Su serena esposa, con pasmosa templanza, lo mira fijamente a los ojos y contesta: “Querido y amado esposo… Si hubieras abierto el bolso donde guardas los arreos de pesca, habrías visto que te lo puse allí…”

—¡Oh!… ¡Por todos los astros! ¡Qué sabia y qué elegante la esposa!, y ¿no le partió la caña de pescar en la cabeza? El brillo y la inteligencia de esa mujer no se apagarán fácilmente. Pero me gustaría que se vengara del marido, quitándole todo cuanto posee, -apostilla indignada la luna.

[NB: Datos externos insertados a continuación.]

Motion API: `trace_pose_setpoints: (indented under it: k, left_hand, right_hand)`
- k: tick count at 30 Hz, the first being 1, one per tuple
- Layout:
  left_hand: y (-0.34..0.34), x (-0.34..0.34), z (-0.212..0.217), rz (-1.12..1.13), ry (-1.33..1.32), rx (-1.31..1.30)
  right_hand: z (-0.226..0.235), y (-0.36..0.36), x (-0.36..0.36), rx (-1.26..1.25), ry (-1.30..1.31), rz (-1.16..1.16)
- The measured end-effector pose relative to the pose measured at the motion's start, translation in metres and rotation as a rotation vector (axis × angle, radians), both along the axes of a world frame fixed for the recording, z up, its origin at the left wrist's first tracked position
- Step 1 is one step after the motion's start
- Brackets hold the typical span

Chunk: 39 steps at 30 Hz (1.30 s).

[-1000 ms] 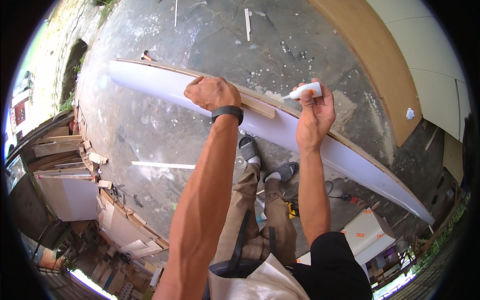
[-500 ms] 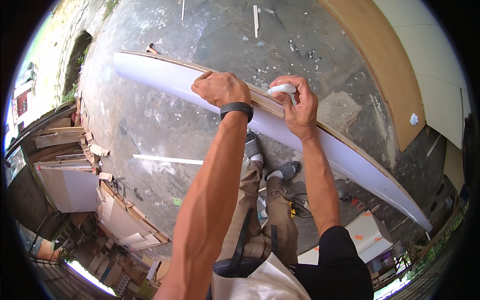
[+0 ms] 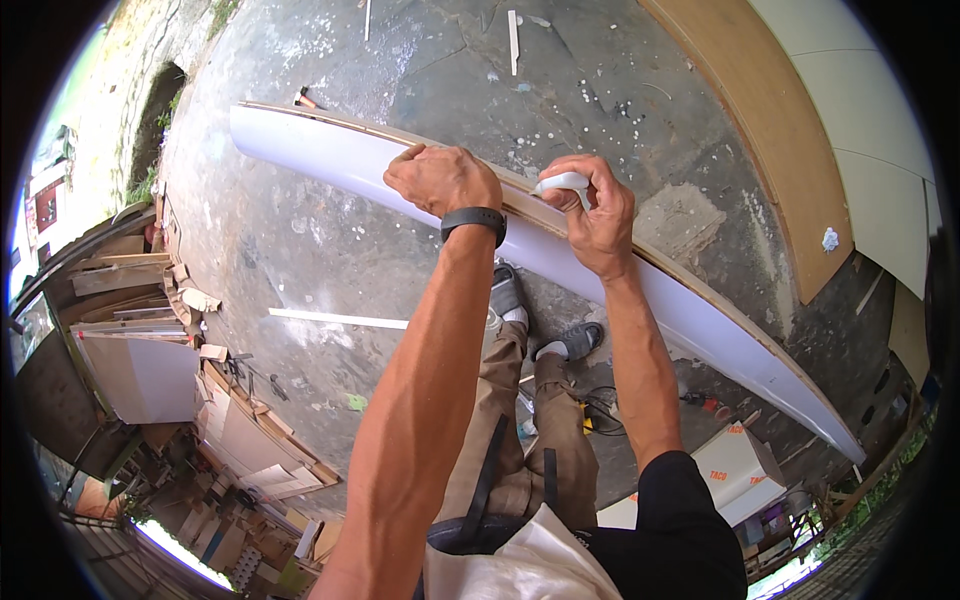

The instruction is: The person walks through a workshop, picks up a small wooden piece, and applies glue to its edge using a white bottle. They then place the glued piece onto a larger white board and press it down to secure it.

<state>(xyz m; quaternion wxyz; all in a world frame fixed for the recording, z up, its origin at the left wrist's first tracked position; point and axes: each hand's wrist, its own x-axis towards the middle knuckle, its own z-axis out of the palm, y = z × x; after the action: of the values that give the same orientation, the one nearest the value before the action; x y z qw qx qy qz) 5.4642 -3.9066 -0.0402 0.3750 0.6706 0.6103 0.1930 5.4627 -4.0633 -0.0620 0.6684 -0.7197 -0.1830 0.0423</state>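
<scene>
A long panel (image 3: 715, 335) with a glossy white face and a brown, layered wooden edge stands on its side across the view, running from upper left to lower right. My left hand (image 3: 445, 180), with a dark band at the wrist, is closed over the panel's top edge near the middle; its fingertips are partly hidden. Pinched in my right hand (image 3: 602, 215) is a small white squeeze bottle (image 3: 566, 182). The bottle lies tilted, its narrow tip toward the brown edge, just right of my left hand. Whether tip and edge touch, I cannot tell.
A hammer (image 3: 305, 98) lies beyond the panel's left end. White strips (image 3: 514, 45) are scattered on the stained concrete floor (image 3: 440, 75). Large brown and white sheets (image 3: 800, 200) lie at right. Wood offcuts (image 3: 120, 275) fill the left side; a white box (image 3: 745, 475) stands lower right.
The white bottle in my right hand has tipped slightly, its narrow tip now showing lower toward the panel's edge. My left hand stays where it was on the panel.
</scene>
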Motion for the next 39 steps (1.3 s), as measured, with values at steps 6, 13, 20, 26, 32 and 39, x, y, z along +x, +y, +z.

—Tu amargura y tu propio recelo te hacen hablar así. Ahora escúchame de nuevo,  quiero contarte la historia de otra forma:

Imagina a un hombre triste y melancólico que ve su vida pasar. Asfixiado, enjaulado en una vida que carece de sentido, sin el menor atisbo de romanticismo. Cansado de ser prácticamente invisible en casa, hastiado de su fría y esquiva esposa, una mujer manipuladora, castrante, acostumbrada a humillarlo una y otra vez.  Ese hombre necesita sentirse vivo. No solo que respira y anda, no, ¡¡VIVO!! Que sus ojos brillen recordando una sonrisa dirigida a él. Y un día, cuando menos lo espera, aparece ella: La chica dulce, amable, cariñosa y tierna que le tiende una mano y le dice… “Mi amor, deseo pasar una noche junto a ti, te necesito a mi lado”.

Y ese hombre se derrite y se hace agüita. Llega a su casa y encuentra a un témpano de hielo, un iceberg sentado en el sofá frente al televisor, mirándolo como si le perdonara la vida. Y decide que ya está bien, que quiere sentirse amado. Agarra sin acierto los aparejos de pesca y le cuenta a su esposa la milonga pertinente sobre el pijama y la pesca. Ella en lugar de dialogar, o de ofrecerse para ir con él, prefiere ponerle una trampa para cazarlo y hacerle sentir que es mucho más lista que él.

El hombre pasa un fin de semana inolvidable y romántico. Vuelve vivo y con ganas de comerse el mundo y cuando regresa a casa, ella de nuevo le restriega lo tonto que es, al confesarle dónde puso su pijama. ¿Quién crees ahora que debe vengarse de quién?

—¡Vaya! Nunca lo habría visto así. Pobre hombre, debería haberse quedado con la chica, no solo el fin de semana, sino toda una vida, merece ser amado. La bruja de su esposa debería dejarlo libre para que sea feliz, -comenta la luna mucho más conforme con la nueva historia.

—Vale, ahora vuelve a callarte un poquito anda, que te contaré la historia de otro modo, -asegura el lucero:
Una chica joven, calculadora y ambiciosa, decide dar un giro a su vida y traza un plan. Conquistar a un señor con cierta posición social, un matrimonio aburrido y una empresa en auge. Sin pensarlo dos veces, encuentra a la víctima, se calza al tipo, se carga el matrimonio y se queda con la empresa.

—¡Por Júpiter y todos los astros! Los humanos son muy complicados, mucho más de lo que pensaba. Y yo que me quejaba por chispas sin importancia. Anda, dale caña al brillo que se hace de noche y tu yo tenemos que volver a brillar. Mañana me cuentas más.